*Instructions for the task:*
All of the lines below need to be copied exactly, apart from the pictures.

*Supplied data:*
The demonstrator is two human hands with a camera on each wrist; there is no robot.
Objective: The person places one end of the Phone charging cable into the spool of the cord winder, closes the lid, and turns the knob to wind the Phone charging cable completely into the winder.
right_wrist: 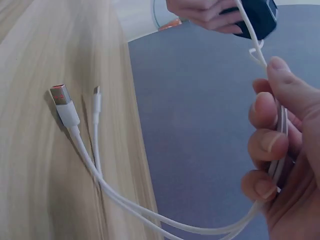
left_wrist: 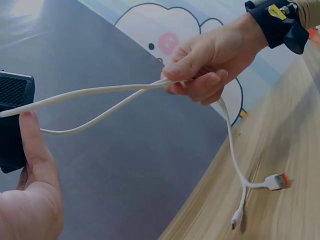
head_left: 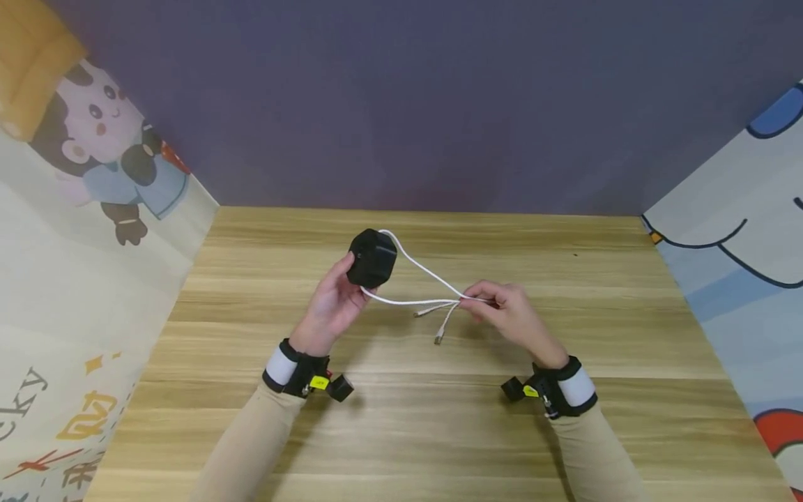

*Finished exercise:*
The demonstrator is two human hands with a camera on each wrist; there is no robot.
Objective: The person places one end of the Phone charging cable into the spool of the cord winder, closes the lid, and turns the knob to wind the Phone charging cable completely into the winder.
right_wrist: 
left_wrist: 
head_left: 

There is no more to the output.